I'm using an Octopus custom template with a powershell script to delete old deployments by age or by count. However, it relies on running after an actual deployment step, so that it can access the output variables of that step. For example,
DeploymentFolder:
#{Octopus.Action[Deployment Step Name].Output.Package.InstallationDirectoryPath}
This works great when, for example, you haven't run out of disk space. However, it doesn't work so well when disk space is low (since you didn't have this step running before) and Octopus can't deploy a new version due to the low disk space condition, thus you can't run the delete old files step. (I know one can change the Octopus parameter for what's considered too little disk space, but I'd rather not do that.) This additionally has a problem where if you want to enter a hardcoded path (say you're experiencing a temporary problem with your script and just need to delete a bunch of old deployments, but don't currently have the permissions needed to delete them manually from the server), it's too easy to accidentally leave off the final version-number-bearing folder and have the underlying script get confused.
Is there some way that I can get the deployment folder for the current environment, and combine it with my NuGet package name (and whatever other parts are in the deployment folder name), so I can work out the expected deployment folder in advance?
The actual deployment folder being used is E:\Octopus\Applications\LifeCycle\NugetPackageName
.
I think I can get the NugetPackageName
with $OctopusParameters['Octopus.Action[Deployment Step Name].Package.NuGetPackageId']
(though I am not sure, as Octopus.Action.Package.NuGetPackageId
is listed as an "Action-Level Variable", and thus may not be available in advance of the step running.
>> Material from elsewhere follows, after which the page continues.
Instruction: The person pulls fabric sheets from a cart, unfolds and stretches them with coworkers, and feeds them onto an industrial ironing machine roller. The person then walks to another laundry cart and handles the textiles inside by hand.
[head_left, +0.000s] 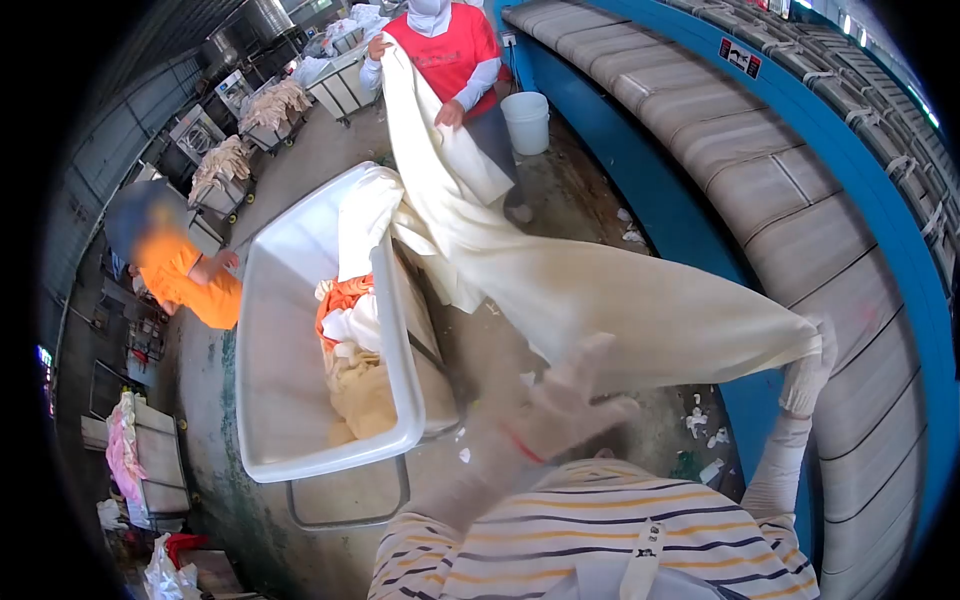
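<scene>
A long cream cloth stretches through the air between me and a co-worker in a red shirt, who holds its far end up in both hands. My right hand, in a whitish glove, grips a corner of the cloth beside the padded rollers. My left hand is smeared by motion, with fingers spread, just below the cloth's near edge. Whether it touches the cloth, I cannot tell. Left of the cloth stands a white wheeled tub holding crumpled white, orange and tan linens.
A blue machine with a grey padded bed runs along the right. A white bucket stands behind the co-worker. Another person in orange is beyond the tub. Linen carts line the left, and scraps litter the floor.
</scene>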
I'd be willing to hard-code the NuGet package name if I had to.
About the LifeCycle
part, I don't know if that is actually a LifeCycle
name. It may be a coincidence that it matches. I'm not sure. For the life of me I can't figure out where this comes from.
I also can't figure out where E:\Octopus\Applications\
comes from, so that I can get this value automatically instead of hard-coding it.
This variable will be available at the start of the deployment:
$OctopusParameters['Octopus.Action[Deployment Step Name].Package.NuGetPackageId']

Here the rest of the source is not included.